Looking at the data below, how many lines include the word "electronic"? Respond with the number only.

Provided information START

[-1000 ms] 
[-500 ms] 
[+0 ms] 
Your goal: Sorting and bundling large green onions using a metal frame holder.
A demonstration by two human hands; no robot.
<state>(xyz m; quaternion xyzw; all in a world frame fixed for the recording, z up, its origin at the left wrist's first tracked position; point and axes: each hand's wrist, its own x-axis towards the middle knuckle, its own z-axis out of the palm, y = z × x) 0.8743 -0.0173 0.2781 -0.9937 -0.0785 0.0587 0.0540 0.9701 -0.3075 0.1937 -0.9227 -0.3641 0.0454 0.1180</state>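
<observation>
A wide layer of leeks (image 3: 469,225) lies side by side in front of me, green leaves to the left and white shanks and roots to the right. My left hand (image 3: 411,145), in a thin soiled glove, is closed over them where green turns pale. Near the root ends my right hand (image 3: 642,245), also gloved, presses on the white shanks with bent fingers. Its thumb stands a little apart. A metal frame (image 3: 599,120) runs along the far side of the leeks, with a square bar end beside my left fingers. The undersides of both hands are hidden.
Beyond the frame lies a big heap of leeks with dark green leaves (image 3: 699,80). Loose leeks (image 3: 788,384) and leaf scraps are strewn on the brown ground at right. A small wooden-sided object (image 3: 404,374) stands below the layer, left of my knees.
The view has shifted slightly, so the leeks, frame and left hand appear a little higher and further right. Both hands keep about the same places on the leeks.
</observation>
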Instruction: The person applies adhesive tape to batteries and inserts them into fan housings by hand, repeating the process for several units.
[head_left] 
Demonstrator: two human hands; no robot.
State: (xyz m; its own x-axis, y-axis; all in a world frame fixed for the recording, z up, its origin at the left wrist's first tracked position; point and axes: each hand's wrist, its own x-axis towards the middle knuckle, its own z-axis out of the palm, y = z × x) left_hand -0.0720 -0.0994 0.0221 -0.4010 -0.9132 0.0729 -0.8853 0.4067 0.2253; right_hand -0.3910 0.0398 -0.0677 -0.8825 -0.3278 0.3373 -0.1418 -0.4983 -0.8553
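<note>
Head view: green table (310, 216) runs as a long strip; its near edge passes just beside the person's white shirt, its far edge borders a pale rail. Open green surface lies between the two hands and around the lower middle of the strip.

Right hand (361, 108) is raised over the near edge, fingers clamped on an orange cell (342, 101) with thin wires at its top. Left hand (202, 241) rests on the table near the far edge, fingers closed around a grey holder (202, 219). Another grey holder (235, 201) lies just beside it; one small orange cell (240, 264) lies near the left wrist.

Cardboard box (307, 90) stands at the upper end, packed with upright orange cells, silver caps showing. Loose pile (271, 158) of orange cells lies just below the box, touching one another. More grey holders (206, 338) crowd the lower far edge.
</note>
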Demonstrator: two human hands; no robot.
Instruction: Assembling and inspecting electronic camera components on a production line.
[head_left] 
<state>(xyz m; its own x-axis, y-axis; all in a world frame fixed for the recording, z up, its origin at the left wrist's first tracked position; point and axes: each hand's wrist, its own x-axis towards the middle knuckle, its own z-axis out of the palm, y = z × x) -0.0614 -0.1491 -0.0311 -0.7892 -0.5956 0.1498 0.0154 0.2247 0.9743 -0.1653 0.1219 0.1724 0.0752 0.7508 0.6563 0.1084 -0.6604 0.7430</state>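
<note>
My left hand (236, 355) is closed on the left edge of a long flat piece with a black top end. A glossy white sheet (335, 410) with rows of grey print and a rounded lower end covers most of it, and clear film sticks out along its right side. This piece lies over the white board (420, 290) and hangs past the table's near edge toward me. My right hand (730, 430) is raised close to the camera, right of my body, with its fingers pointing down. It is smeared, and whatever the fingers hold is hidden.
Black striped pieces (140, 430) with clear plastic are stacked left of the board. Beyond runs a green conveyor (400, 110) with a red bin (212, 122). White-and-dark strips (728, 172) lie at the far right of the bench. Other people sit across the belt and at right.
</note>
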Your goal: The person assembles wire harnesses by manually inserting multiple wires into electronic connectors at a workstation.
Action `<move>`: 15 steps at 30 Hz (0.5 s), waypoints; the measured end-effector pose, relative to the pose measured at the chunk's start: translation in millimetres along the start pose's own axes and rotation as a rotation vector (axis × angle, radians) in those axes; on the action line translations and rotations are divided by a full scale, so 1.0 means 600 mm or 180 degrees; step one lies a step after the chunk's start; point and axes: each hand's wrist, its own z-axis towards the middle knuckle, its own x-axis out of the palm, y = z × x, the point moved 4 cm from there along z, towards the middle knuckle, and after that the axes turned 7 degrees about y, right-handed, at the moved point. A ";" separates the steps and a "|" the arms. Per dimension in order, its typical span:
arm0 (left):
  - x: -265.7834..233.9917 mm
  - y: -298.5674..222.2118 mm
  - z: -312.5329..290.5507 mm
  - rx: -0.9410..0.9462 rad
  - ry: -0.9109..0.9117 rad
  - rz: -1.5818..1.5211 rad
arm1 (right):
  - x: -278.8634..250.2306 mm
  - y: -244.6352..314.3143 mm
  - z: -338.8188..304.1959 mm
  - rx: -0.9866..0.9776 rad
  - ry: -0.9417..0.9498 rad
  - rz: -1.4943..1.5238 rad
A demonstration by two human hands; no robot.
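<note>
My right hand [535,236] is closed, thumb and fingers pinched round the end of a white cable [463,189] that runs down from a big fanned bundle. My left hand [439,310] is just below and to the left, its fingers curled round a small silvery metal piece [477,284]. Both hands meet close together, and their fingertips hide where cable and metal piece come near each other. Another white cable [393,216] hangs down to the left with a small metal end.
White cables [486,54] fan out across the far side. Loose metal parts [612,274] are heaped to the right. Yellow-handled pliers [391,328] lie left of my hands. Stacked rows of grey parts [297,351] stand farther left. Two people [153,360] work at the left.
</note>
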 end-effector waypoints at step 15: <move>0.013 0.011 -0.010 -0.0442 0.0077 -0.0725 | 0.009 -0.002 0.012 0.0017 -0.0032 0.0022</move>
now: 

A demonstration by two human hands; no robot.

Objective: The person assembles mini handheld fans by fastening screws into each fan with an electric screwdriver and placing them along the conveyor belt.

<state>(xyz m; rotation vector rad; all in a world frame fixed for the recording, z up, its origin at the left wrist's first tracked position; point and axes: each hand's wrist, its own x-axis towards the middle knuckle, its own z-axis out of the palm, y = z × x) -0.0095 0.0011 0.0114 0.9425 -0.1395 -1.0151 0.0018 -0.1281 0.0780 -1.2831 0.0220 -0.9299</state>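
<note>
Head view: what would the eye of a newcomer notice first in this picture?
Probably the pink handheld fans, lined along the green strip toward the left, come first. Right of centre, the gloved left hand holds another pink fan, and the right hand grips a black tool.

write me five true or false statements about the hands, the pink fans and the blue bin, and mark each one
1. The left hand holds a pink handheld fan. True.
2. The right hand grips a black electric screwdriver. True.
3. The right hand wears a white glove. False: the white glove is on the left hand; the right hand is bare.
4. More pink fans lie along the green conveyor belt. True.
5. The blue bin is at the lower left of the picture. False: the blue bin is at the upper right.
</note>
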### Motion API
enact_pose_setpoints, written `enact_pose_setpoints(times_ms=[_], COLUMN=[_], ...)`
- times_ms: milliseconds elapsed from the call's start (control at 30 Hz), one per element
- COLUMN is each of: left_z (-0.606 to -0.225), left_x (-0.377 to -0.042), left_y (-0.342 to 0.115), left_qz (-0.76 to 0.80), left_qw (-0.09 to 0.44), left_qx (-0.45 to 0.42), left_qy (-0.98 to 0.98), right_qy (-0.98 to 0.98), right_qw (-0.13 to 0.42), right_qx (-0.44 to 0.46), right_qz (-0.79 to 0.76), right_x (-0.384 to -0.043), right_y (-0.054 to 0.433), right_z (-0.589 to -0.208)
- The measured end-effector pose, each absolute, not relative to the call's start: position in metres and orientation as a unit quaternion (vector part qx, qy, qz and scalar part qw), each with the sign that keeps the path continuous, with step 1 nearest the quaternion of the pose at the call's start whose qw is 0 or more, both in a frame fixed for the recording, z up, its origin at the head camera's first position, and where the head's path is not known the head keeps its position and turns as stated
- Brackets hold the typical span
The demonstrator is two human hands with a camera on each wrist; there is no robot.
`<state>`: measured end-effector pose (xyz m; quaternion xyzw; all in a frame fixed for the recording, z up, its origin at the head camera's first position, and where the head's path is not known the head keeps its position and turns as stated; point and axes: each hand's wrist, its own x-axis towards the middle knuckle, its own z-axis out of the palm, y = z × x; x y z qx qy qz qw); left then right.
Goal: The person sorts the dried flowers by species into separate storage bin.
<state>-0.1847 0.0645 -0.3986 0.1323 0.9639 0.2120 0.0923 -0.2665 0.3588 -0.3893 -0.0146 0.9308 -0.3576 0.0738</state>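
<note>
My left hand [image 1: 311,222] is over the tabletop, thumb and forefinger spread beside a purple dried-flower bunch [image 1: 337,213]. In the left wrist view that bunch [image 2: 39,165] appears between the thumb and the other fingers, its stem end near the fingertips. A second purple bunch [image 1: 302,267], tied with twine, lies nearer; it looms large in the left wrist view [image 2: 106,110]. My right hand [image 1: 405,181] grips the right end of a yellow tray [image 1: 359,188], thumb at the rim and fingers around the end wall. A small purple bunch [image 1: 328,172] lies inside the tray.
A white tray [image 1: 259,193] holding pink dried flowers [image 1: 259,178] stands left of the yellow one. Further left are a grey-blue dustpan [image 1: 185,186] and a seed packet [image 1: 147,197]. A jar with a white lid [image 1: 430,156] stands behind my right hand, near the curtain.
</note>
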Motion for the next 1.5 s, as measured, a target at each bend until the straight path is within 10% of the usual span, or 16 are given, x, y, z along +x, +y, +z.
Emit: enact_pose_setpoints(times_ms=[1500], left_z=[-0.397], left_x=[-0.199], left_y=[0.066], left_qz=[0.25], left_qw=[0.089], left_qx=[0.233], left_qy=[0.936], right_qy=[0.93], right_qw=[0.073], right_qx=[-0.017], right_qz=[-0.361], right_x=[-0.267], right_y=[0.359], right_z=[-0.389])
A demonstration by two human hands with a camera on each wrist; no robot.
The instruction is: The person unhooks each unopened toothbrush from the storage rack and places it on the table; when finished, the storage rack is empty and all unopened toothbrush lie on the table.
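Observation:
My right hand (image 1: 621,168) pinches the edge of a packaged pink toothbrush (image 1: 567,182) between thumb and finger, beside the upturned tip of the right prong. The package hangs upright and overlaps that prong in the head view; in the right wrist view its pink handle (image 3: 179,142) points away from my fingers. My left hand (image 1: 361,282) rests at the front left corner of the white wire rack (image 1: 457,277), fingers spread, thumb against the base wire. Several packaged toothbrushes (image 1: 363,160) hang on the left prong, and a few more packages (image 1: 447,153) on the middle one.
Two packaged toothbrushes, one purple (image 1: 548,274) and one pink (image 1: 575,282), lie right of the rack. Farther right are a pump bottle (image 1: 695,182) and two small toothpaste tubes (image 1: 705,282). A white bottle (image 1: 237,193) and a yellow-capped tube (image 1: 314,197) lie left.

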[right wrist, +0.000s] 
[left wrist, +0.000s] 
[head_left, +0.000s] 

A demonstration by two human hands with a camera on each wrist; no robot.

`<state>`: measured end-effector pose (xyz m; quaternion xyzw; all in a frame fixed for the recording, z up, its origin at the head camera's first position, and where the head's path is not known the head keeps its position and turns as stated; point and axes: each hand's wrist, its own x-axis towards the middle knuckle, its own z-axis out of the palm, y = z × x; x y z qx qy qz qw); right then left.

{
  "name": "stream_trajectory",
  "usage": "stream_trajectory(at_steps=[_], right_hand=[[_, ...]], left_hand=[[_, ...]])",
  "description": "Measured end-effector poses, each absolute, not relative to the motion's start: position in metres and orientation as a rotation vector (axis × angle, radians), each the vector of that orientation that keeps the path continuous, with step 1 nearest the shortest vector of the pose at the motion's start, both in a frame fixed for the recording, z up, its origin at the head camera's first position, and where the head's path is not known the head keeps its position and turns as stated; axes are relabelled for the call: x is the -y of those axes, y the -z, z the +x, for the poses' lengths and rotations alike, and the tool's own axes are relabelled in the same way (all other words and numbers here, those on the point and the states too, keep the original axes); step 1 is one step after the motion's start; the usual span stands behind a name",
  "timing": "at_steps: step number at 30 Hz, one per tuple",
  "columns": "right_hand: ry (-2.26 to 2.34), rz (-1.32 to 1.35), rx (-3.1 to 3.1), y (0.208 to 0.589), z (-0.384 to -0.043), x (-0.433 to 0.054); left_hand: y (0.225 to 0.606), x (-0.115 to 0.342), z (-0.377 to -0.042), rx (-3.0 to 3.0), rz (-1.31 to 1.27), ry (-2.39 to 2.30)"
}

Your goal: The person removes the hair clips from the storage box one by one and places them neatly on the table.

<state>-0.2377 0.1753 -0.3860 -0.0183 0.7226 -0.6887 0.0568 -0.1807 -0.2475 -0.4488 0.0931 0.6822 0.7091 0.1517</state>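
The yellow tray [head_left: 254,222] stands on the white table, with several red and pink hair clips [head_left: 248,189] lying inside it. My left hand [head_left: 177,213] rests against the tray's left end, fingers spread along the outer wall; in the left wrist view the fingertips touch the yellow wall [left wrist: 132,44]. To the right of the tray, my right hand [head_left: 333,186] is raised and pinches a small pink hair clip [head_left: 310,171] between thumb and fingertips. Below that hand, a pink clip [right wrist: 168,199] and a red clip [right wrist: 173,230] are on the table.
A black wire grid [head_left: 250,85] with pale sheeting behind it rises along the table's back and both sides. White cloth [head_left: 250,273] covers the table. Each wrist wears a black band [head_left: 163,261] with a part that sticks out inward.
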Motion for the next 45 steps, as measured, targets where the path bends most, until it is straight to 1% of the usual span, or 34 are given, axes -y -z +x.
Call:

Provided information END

__Solution to the exercise__
2